> ACTIVITY
Restate the listing below line for line and word for word, without the pictures.

Start of DATA SHOWN

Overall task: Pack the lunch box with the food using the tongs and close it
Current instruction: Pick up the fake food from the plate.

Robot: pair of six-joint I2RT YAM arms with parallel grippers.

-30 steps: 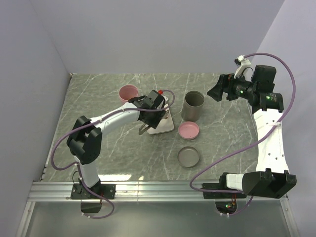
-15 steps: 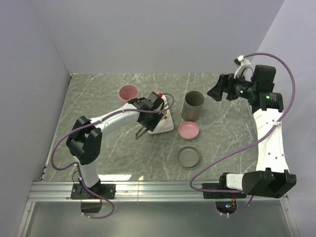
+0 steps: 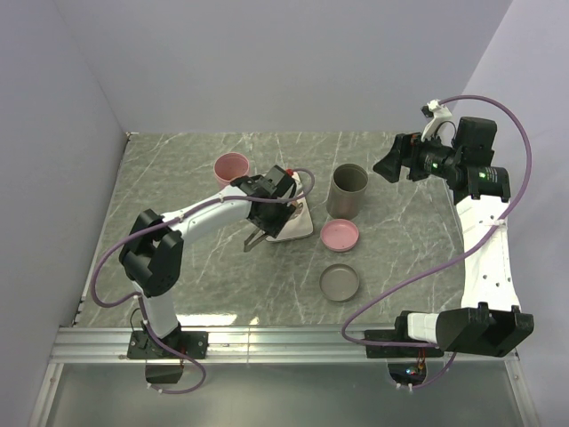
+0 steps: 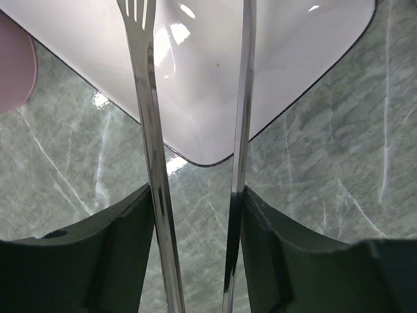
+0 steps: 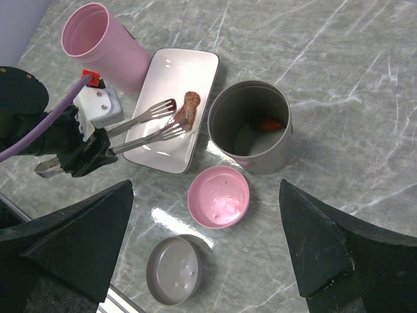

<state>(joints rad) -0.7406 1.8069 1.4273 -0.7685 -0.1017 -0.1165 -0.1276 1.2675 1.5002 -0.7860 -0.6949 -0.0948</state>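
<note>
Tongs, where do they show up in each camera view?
Top external: tongs mostly hidden, rear end showing beside the white plate.
Left wrist: tongs run up the centre.
Right wrist: tongs left of centre, tips over plate.
Shared landmark: the white plate.

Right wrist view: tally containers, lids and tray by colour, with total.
Pink: 2 (tall pink cup, round pink lid)
Grey: 2 (grey cylindrical container, round grey lid)
White: 1 (white rectangular tray)
Total: 5
</note>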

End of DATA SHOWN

> SOLUTION TO THIS TASK
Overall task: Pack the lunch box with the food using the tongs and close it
Current instruction: Pick up the fake food from the plate.

Robot: pair of six-joint I2RT YAM arms with parallel grippers.

-30 steps: 
-15 steps: 
+0 steps: 
+0 steps: 
+0 steps: 

<state>(joints rad) -0.7406 1.8069 1.4273 -0.7685 -0.1017 -0.1165 -0.1276 1.2675 1.5002 -0.7860 -0.6949 -0.0948</state>
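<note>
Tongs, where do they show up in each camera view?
Top external: tongs mostly hidden, rear end showing beside the white plate.
Left wrist: tongs run up the centre.
Right wrist: tongs left of centre, tips over plate.
Shared landmark: the white plate.

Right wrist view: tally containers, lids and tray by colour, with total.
Pink: 2 (tall pink cup, round pink lid)
Grey: 2 (grey cylindrical container, round grey lid)
White: 1 (white rectangular tray)
Total: 5
</note>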

There is no more to this output.